A recent study by Rachel Kahn Best and Alina Areseniev-Koehler aimed to understand why some diseases are more stigmatized by analyzing how different diseases were discussed in American media from 1980 to 2018. Media can reveal stereotypes that are widely recognized and publicly discussed. Even when individuals do not believe these stereotypes, they are likely aware of them and may be influenced by them. Best and Areseniev-Koehler used word embedding (a computational text analysis method) to examine 4.7 million newspaper articles and transcripts from TV and radio programs. The study considered 106 different diseases, including behavioral health conditions (addictions, eating disorders, and mental illnesses), infectious diseases (sexually transmitted infections, influenza, hepatitis, malaria, etc.), and chronic conditions (cancers, autoimmune diseases, genetic diseases, hypertension, etc.).

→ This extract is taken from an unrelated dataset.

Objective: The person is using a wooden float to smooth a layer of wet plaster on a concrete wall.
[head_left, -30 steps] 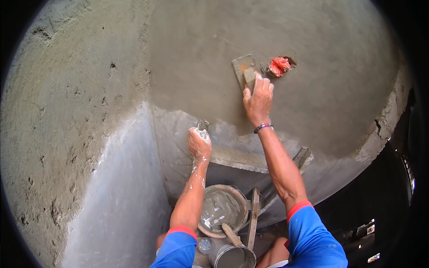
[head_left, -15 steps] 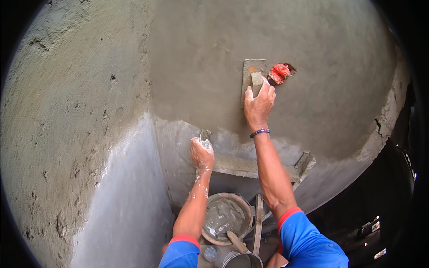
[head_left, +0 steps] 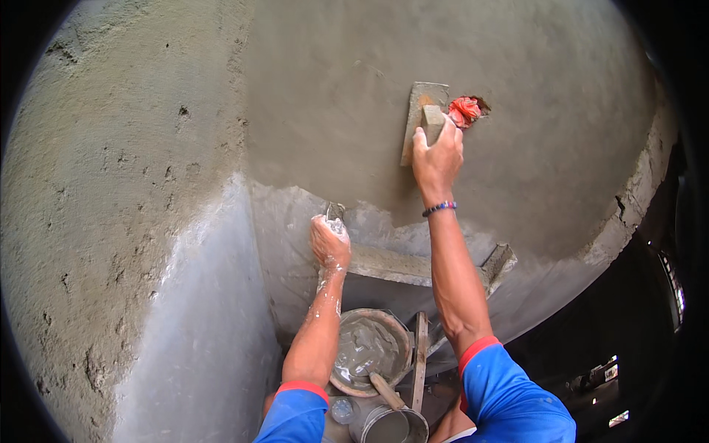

Previous research on disease stigma suggests that there are two main drivers of stigma: contagion avoidance and norm enforcement. Contagion avoidance happens when people, in an effort to stay healthy, avoid other people who look sick. Norm enforcement happens when a disease becomes associated with a personality trait or behavior that society views as deviant or as a violation of social norms. For example, some may view addictions as a sign of weakness and sexually transmitted infections as a sign of promiscuity. Over time, however, advocacy efforts can help to reduce both types of stigma. 

Testing out these theories, Best and Areseniev-Koehler find that behavioral health conditions generate the most judgmental language in the media, connected to discussions of immorality and negative personality traits. Among the infectious diseases, sexually transmitted infections generated the most judgment. Overall, infectious diseases were connected to meanings of disgust. These results support the idea that norm enforcement and contagion avoidance drive stigma. Best and Areseniev-Koehler also found that overall disease stigma has declined over time, but only for chronic physical illnesses. Stigma remains high for behavioral conditions and infectious diseases. 

Best and Areseniev-Koehler observed a somewhat lower stigma for diseases connected to stronger advocacy efforts. However, further research is needed to determine whether such advocacy causes a decrease in stigma.